CGIAR Blog - January 2025
Kore Global Blogs
March 4, 2025 at 6pm to March 6, 2025 at 7pm – Europe
0 Comments 0 LikesLooking particularly into the Indian context, here are some of the thoughts, while we undertake the journey towards SDGs:
1. to what extent evaluations are taken seriously by relevant stakeholders? How evaluations & integration of its results can be made mandatory for any development program, be it by the Government, by Corporate, or by NGOs? How evaluations can go beyond a formality / routine exercise and taken seriously by all concerned: as a tool for change, as a process to enhance program relevance & effectiveness, as a way to enhance inclusion of the excluded?
2. To what extent evaluations are (not only) gender-responsive but also responsive to all types of exclusion, marginalization, vulnerabilities & inequalities: do we have adequate, appropriate, effective tools and techniques to make evaluations responsive to inequality and exclusion? During evaluations, are we really able to reach to the "most excluded" population & include their voices?
3. To what extent evaluations are participatory, realistic, context-specific, customized and use-focused? To what extent the findings and recommendations from the evaluations are "actually used" to bring the desired changes? The "Fear Factor" with evaluation is still very high, and the hide & seek game goes on during evaluations: how to make evaluations enabling and facilitative so that it can create ownership among all stakeholders & contribute to positive changes, leading to SDG?
4. How evaluations can influence the larger players in the development sector: particularly the government, whose financial investment will be the maximum, for programs aimed at SDG? Can evaluations influence & guide the policy making at the government level to make government development programs gender-responsive, fully inclusive and based on the principles of equity and equality? And beyond that, how evaluations can influence the decision making process at the international community level?

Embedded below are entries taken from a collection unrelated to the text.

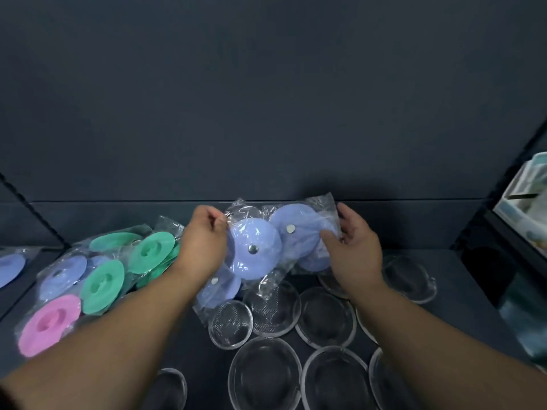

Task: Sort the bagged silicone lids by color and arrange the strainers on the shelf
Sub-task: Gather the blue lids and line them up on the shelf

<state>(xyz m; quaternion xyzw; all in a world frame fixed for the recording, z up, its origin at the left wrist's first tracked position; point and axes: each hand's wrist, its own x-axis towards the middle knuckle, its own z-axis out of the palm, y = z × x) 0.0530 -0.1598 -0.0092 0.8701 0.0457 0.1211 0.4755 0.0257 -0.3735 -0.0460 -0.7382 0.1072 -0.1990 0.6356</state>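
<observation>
While fingers clasp crinkly clear plastic, bagged blue lids (253,255) hang between the hands.
Left hand (204,241) pinches one bag's corner, right hand (355,253) curls round another (smooth discs, shiny studs); round mesh strainers (273,310) lie beneath the fingers.

Only the person's two arms show, from the fingers back along the forearms. The left hand (204,244) and the right hand (355,253) are bare, and so are both wrists. The left forearm (118,335) and the right forearm (444,344) are bare too, right to the bottom edge, where the wide lens makes them look broad. The fingers look short and rounded; the nails are too blurred to tell
</observation>
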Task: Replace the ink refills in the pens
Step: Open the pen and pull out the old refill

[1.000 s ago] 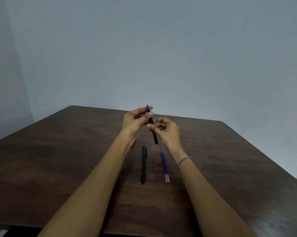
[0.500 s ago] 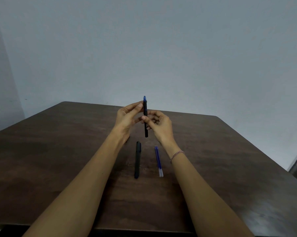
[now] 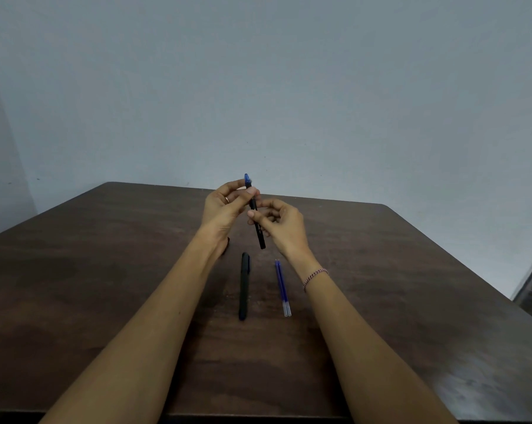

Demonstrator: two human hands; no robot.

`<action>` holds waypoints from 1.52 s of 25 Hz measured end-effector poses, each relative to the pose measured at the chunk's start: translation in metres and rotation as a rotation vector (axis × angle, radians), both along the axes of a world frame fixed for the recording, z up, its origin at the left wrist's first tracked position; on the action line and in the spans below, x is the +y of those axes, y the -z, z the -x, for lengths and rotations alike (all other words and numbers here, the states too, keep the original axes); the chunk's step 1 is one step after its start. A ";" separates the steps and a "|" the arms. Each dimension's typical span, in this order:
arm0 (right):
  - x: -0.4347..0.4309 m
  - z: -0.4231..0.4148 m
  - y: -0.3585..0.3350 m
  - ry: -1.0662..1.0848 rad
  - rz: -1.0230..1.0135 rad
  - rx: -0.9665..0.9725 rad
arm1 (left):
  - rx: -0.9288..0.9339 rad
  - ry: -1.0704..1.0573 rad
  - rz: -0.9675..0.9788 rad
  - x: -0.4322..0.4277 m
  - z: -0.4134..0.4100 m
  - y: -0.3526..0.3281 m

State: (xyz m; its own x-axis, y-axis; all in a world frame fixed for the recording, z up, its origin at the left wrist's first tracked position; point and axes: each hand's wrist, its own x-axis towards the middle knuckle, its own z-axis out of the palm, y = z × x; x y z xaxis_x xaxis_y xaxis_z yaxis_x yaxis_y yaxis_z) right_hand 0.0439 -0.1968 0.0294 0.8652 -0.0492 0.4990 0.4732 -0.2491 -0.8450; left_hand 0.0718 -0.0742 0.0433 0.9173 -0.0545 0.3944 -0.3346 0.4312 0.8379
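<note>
The dark brown wooden table [image 3: 105,286] shows streaky grain with a dull sheen near its right corner, the slim black held pen [image 3: 260,237] and the black pen lying flat [image 3: 244,289] look matt plastic, the two thin blue refills [image 3: 281,286] smooth translucent plastic, the pale grey wall [image 3: 289,87] matt.

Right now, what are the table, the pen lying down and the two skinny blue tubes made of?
Table: looks like dark wood or a wood-look top, with streaky grain and a dull shine.
Lying pen: probably plastic, black and matte, with no glints.
Blue tubes: likely thin see-through plastic. The near ends look clear and the rest is blue with ink.
</note>
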 end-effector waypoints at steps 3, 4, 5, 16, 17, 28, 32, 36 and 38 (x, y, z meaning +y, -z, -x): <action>0.000 0.000 0.000 0.023 0.017 0.014 | -0.047 0.040 0.008 0.002 -0.001 -0.001; -0.001 0.000 0.000 0.027 0.016 0.019 | -0.068 0.047 0.002 0.002 -0.001 -0.001; -0.001 0.000 0.000 0.028 0.015 0.022 | -0.083 0.045 -0.006 0.002 -0.001 -0.001; -0.001 0.000 0.001 0.033 0.044 0.001 | -0.011 -0.025 0.051 0.002 -0.003 0.000; -0.001 0.000 0.001 0.038 0.036 -0.001 | -0.009 0.000 0.050 0.002 -0.004 0.000; -0.001 -0.001 0.004 -0.003 0.057 -0.004 | 0.020 -0.110 0.029 0.003 -0.004 0.000; -0.002 0.000 0.002 0.018 0.043 0.005 | 0.048 0.053 0.022 0.005 -0.007 -0.001; -0.002 -0.001 0.003 0.018 0.045 0.017 | -0.009 0.083 -0.049 0.007 -0.005 0.000; -0.002 -0.002 0.003 0.015 0.054 0.020 | 0.012 0.036 0.017 0.007 -0.004 0.000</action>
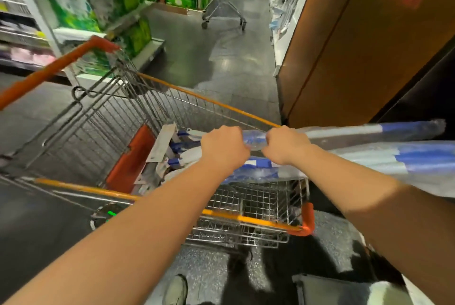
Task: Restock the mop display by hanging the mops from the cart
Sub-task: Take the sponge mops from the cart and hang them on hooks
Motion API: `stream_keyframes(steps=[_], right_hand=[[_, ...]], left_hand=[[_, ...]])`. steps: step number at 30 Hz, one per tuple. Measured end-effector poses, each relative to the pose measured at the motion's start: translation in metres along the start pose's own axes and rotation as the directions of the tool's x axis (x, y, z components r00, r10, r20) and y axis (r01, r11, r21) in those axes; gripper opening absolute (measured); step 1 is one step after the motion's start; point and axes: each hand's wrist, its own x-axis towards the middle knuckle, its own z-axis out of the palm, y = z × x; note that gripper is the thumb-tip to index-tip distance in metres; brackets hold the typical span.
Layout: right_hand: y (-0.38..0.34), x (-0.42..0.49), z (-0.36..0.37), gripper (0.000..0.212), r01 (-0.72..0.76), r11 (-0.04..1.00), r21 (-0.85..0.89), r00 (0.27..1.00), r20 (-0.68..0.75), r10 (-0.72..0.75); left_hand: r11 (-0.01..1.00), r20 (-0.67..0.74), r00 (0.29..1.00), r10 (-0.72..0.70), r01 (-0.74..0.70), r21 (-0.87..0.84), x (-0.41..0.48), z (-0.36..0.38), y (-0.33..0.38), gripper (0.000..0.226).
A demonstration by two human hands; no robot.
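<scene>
Store aisle (221, 58): left hand (224, 148), right hand (285, 144) around apparently wrapped mop (369, 130).

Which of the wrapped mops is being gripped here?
The upper mop, its handle clasped by left hand and right hand side by side; the lower mop lies across the cart beneath the right forearm, unheld.
</scene>
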Motion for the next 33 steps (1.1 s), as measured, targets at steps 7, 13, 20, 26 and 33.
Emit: stream_keyframes(steps=[7,13,20,26,33], right_hand=[[-0.024,0.066,0.013,0.026,0.052,0.998,-0.044,0.998,0.041,-0.050],[-0.045,0.132,0.022,0.018,0.078,0.997,-0.007,0.989,0.127,-0.077],[-0.049,0.178,0.037,0.030,0.085,0.996,-0.001,0.979,0.186,-0.083],[-0.032,0.206,0.069,0.014,0.170,0.985,0.042,0.982,0.071,-0.173],[-0.010,0.237,0.098,0.021,0.229,0.969,0.089,0.970,0.058,-0.235]], left_hand=[[0.985,0.020,0.991,-0.135,0.136,-0.104,0.043,0.031,-0.041,0.035],[0.964,0.134,0.965,-0.223,0.239,-0.118,0.087,0.066,-0.069,0.028],[0.918,0.178,0.939,-0.295,0.330,-0.219,0.116,0.099,-0.079,0.027],[0.688,0.280,0.850,-0.446,0.526,-0.501,0.127,0.141,-0.052,0.031],[0.061,0.495,0.617,-0.612,0.661,-0.748,0.153,0.176,-0.016,0.031]])
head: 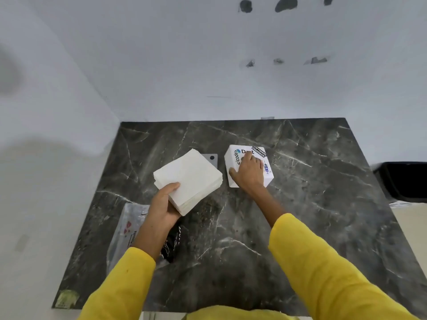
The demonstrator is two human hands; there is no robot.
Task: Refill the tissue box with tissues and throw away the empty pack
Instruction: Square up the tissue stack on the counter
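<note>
My left hand (164, 205) holds a thick stack of white square tissues (189, 179) by its near corner, lifted above the dark marble table (300, 204). To its right stands the white tissue box (235, 155), covered with stickers. My right hand (248, 173) lies on top of the box, thumb against its left side and fingers spread over the top. The empty clear plastic tissue pack (126, 229), with red print, lies flat on the table under my left forearm.
A small grey plate with a dark hole (211, 158) lies behind the tissue stack. A black bin (404, 181) stands off the table's right edge. White walls close off the back and left. A black printed piece (173, 243) lies beside the pack.
</note>
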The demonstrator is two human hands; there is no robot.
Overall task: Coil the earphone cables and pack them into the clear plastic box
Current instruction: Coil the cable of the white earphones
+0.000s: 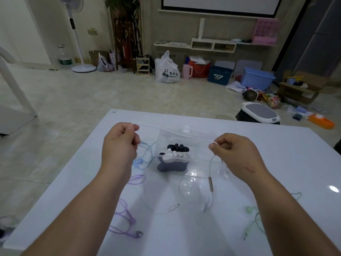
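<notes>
My left hand point(120, 141) and my right hand point(234, 150) each pinch a white earphone cable point(175, 131), which stretches between them above the white table point(276, 163). From my right hand the cable drops past its inline remote point(211, 183) and loops down to the jack plug point(176, 206) on the table. The clear plastic box point(173, 159) stands under the stretched cable and holds coiled black and white earphones. Blue earphones point(145, 156) lie left of the box. Purple earphones point(127, 218) lie at the front left, green earphones point(252, 218) at the front right.
A clear lid point(199, 174) lies right of the box. Beyond the table's far edge stands a grey-topped stool point(260, 111) on the tiled floor. Bags, bins and boxes line the far wall.
</notes>
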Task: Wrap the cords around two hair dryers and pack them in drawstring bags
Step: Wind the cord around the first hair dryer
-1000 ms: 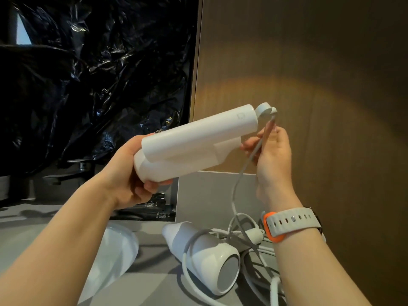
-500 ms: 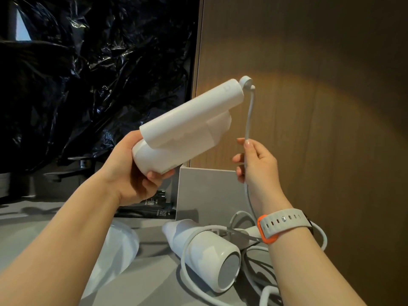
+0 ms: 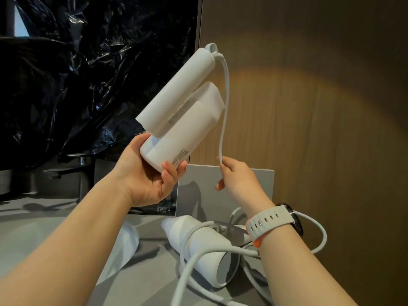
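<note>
My left hand (image 3: 152, 180) grips the lower end of a white folded hair dryer (image 3: 183, 111), held up and tilted so its handle end points up and right. Its white cord (image 3: 225, 102) leaves the top end and hangs down to my right hand (image 3: 237, 180), which pinches it. A second white hair dryer (image 3: 198, 241) lies on the grey counter (image 3: 143, 283) below, with loose cord (image 3: 318, 239) looped over and around it.
A white bag-like object (image 3: 125, 246) lies on the counter at the left, partly behind my left arm. A grey panel (image 3: 220, 202) stands at the back against a brown wooden wall (image 3: 320, 107). Black crumpled plastic (image 3: 88, 74) fills the upper left.
My left hand has tilted the dryer more upright, raising its cord end. My right hand has slid down the cord and moved lower.
</note>
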A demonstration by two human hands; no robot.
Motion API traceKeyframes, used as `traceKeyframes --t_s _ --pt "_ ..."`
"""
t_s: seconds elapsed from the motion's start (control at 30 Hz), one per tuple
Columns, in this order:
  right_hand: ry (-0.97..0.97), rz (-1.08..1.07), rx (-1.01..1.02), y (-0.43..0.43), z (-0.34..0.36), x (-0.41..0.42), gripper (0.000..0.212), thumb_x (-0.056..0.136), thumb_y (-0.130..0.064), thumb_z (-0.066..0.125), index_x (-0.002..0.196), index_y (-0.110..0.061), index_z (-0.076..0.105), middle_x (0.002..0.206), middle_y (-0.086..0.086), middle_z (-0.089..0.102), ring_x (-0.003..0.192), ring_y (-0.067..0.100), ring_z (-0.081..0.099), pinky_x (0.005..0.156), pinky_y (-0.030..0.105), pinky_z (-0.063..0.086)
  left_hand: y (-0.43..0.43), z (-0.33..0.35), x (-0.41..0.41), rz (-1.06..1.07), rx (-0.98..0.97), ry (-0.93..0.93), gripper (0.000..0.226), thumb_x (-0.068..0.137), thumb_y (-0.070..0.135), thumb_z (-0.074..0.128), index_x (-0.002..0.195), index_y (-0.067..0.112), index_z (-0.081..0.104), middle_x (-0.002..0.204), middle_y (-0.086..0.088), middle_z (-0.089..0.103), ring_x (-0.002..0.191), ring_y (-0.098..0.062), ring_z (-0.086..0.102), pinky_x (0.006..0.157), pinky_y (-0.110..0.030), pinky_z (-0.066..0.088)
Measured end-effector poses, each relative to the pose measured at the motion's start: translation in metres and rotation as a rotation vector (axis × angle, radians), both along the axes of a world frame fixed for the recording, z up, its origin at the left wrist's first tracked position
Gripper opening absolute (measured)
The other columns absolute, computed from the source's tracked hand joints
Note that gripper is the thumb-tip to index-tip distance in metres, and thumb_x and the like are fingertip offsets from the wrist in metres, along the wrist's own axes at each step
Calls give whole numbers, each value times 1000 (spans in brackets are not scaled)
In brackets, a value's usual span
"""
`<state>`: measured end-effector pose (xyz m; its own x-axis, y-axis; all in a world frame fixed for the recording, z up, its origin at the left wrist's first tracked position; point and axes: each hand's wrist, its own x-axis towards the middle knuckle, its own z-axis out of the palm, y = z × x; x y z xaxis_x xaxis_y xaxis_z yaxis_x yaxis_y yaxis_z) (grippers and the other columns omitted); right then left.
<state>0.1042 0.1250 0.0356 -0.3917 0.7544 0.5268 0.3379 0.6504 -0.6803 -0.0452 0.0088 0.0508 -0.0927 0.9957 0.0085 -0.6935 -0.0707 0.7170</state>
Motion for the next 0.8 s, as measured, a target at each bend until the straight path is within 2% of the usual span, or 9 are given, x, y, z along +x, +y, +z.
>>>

For finding realistic solutions to the above challenges, we, the evaluators and evaluation communities need to come closer and together, not merely to share thoughts and theoretical perspectives, but to share our individual and institutional resources, in terms of effective tools, techniques, designs and methodologies, to make evaluations responsive and inclusive. By coming together, not only we can enrich each other, build our own capacities further and find out ways & measures for better evaluations, but also advocate for including the voices of the excluded at different forums, and engage with and influence the larger players in the development sector. Be it a small evaluation organization or a large, we have to take the ownership and responsibility to customize our evaluations in such a manner that it always contributes to SDG.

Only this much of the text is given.